5 DECEMBER 1896, Page 13

What They Say in New England. Collected by Clifton Johnson

(Lee and Shepard, Boston.)—We confess to a fondness for books of folk-lore, especially when they are not too recondite and have the true smack of rusticity. There is often so much shrewdness, and even worldly wisdom, mingled with these old sayings and superstitions, that they afford infinite food to the meditative and philosophic mind. It is commonly held that the Board-schools are eradicating these things, as they are uprooting our ancient dialects ; but the process is slow, much slower than we in the big cities are:prone to believe. If any one will pay close attention to the little ways and customs of his educated friends he will bo astonished to find how many an old superstition survives in the most unlikely quarters.

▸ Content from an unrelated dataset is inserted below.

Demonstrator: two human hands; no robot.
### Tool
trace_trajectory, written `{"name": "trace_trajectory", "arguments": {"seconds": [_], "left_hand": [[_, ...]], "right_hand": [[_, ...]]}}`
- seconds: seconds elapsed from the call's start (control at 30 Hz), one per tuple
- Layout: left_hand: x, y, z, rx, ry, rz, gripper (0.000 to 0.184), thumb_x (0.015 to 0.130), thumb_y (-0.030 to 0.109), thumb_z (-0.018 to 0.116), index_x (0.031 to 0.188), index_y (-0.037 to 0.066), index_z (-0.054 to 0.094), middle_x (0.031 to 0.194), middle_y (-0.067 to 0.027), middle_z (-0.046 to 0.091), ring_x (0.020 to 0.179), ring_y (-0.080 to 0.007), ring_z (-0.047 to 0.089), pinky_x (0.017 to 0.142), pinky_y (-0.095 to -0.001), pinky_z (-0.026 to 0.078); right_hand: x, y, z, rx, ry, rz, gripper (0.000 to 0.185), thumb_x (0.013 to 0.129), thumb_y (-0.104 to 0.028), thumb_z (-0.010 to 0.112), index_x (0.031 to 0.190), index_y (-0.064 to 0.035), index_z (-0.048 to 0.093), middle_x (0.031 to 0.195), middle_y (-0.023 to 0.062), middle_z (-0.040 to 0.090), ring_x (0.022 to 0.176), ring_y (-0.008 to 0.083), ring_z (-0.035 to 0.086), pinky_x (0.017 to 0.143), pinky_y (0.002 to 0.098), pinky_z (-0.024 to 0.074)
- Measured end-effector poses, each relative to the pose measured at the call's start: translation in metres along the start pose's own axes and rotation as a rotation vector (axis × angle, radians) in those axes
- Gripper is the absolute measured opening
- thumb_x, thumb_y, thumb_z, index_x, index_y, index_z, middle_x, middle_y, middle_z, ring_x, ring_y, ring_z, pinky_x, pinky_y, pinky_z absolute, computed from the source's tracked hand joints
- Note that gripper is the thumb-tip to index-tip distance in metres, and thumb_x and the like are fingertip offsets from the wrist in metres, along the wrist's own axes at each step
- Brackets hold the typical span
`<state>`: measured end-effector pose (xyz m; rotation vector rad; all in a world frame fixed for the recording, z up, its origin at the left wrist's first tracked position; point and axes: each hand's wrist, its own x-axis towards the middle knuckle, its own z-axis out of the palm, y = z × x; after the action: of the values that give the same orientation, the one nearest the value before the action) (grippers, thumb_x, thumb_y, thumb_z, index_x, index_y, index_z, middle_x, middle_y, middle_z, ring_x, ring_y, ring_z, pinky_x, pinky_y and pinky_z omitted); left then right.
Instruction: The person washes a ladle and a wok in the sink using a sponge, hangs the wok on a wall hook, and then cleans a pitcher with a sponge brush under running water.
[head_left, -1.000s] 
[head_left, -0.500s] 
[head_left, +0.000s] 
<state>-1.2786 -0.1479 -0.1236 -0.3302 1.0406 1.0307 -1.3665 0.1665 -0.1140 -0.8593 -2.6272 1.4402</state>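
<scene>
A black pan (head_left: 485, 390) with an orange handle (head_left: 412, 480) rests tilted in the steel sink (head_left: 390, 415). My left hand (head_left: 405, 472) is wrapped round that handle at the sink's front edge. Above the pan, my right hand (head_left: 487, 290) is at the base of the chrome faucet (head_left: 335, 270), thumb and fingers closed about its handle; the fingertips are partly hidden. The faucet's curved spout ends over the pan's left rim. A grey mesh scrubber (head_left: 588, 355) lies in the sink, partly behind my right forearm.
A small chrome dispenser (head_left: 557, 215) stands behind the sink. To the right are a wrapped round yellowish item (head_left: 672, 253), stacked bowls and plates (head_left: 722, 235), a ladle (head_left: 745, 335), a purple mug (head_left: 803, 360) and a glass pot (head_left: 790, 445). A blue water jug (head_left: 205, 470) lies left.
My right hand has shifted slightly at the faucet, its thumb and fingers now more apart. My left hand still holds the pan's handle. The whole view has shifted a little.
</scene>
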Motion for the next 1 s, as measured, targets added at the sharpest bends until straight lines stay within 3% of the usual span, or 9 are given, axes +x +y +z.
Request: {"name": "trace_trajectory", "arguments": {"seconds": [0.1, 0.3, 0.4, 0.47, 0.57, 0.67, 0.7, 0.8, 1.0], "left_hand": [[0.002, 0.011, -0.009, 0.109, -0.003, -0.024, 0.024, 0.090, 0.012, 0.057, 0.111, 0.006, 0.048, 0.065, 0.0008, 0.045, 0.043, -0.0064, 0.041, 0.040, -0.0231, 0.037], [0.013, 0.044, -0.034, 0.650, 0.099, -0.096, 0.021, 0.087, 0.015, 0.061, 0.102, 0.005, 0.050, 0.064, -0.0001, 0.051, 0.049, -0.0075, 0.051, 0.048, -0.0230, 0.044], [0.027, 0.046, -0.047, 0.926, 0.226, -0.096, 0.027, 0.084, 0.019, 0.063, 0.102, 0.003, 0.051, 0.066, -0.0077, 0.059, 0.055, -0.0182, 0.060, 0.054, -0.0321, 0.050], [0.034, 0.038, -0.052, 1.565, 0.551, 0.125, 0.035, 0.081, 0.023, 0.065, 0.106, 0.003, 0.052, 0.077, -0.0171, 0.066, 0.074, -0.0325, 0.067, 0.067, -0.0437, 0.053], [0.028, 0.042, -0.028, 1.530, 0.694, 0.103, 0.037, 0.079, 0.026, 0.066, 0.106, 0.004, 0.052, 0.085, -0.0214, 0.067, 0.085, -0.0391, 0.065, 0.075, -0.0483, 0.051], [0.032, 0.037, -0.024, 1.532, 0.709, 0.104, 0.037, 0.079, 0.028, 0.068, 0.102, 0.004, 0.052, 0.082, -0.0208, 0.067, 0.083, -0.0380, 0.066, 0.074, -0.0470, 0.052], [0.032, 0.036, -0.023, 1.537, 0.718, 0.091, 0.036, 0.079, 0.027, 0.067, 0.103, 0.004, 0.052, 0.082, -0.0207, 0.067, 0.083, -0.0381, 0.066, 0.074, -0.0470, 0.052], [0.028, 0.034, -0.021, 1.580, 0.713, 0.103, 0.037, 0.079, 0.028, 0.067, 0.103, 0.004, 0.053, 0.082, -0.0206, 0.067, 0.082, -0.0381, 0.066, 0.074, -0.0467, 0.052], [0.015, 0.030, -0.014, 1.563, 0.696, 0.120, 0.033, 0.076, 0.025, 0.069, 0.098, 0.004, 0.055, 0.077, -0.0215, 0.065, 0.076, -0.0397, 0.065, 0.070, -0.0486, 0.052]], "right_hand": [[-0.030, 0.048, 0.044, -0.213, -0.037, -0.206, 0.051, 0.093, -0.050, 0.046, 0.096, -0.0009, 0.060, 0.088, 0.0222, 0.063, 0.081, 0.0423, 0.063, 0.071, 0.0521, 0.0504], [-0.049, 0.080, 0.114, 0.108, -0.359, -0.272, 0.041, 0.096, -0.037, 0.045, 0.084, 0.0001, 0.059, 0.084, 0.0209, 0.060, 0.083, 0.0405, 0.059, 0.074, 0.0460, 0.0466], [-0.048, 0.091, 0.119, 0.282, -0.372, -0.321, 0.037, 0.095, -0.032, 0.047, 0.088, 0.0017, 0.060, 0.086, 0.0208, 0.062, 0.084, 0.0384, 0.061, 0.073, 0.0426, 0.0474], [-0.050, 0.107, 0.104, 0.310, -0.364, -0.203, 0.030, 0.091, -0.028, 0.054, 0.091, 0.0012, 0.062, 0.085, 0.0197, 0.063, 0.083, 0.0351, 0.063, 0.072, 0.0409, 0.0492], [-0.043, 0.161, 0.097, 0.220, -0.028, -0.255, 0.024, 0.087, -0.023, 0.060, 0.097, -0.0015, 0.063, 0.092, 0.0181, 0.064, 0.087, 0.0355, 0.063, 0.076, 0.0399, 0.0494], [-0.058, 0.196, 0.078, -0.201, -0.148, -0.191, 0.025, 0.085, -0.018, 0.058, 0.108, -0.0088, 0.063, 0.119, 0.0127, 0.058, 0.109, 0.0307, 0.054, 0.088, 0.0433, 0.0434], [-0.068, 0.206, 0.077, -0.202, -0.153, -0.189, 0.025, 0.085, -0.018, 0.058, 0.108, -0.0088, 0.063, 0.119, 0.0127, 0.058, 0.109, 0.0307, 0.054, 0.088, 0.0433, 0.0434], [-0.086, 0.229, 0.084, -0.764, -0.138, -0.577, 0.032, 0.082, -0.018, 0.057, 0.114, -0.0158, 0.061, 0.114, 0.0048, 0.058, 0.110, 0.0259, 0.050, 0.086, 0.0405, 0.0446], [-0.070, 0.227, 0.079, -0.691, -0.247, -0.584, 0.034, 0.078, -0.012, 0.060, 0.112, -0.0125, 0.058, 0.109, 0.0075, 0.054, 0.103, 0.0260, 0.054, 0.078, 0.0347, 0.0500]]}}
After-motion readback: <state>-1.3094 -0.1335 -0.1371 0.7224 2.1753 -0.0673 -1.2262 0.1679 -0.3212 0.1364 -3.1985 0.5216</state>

Mr. Clifton Johnson has been out and among our near kinsmen, the country-folk of New England, and has listened attentively to their wise and foolish sayings on the weather, on dreams, charms, fortune-telling, luck, and what-not, and the result is a very readable and entertaining little book. Doubtless many of these New England sayings come straight from Old England ; but we are rather astonished not to find them more distinctly and shrewdly Yankee in outward garb. Most of them, especially those under the heading " Love and Sentiment," might have come direct from a Suffolk cottage or a Devonshire hamlet. But the " Old Stories " at the end of the book are more American in flavour.